Moi j’ai eu du mal et je l’ai souvent détestée la vie, car incomprise par la société.
Tu aimes trop hyper, tu ris trop hyper mais au fait, c’est quoi trop ?
Tel ce poney rempli de vie et enfermé dans une cage qui au grand comble, est en plein milieu de la vie, la mer, la libération, elle vague doucement puis par rafale, et lui pose-t-on des questions ?
Pourquoi tes vagues sont trop fortes et pourquoi ton sable est si chaud ?

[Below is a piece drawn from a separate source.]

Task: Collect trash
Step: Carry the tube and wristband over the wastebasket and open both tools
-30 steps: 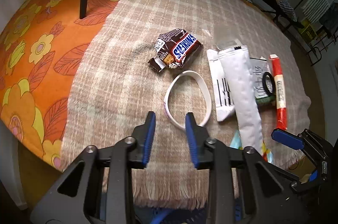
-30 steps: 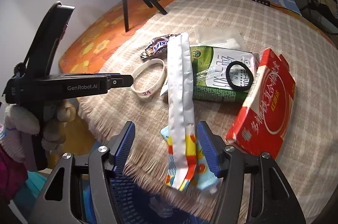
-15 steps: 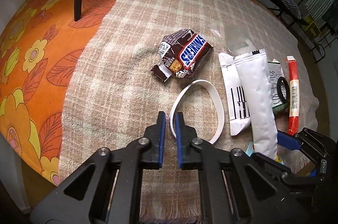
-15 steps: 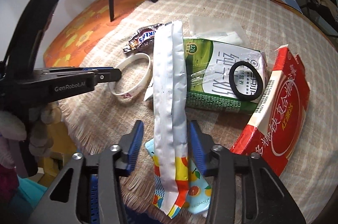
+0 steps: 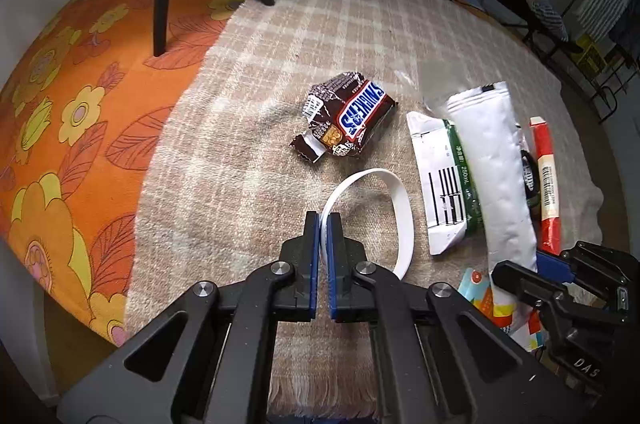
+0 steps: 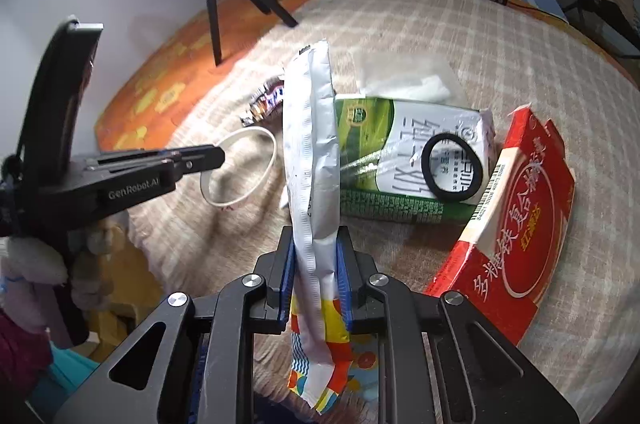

Non, on n’y trouve même pas le repas.
Bref, je m’éparpille, je suis déso… non, non, non, à dire vrai, je ne suis pas désolée de ressentir, de vibrer, d’aimer à toute patate, je crie et si on décidait d’ouvrir les cages, les boîtes, pour que cette mort lente quand on y est enfermé ne soit plus aussi bruyante que la vie, car la vie a sa propre mélodie, unique et personne ne peut rivaliser.
PS : Vous être gentiment priés de libérer ce poney tacheté de yin et de yang, né dans la liberté. N’avez vous pas honte de l’enfermer ? Alors je vous demande, plutôt j’ordonne de le libérer !
Fini la politesse et la bienséance qui s’inclinent devant la bêtise et la souffrance. »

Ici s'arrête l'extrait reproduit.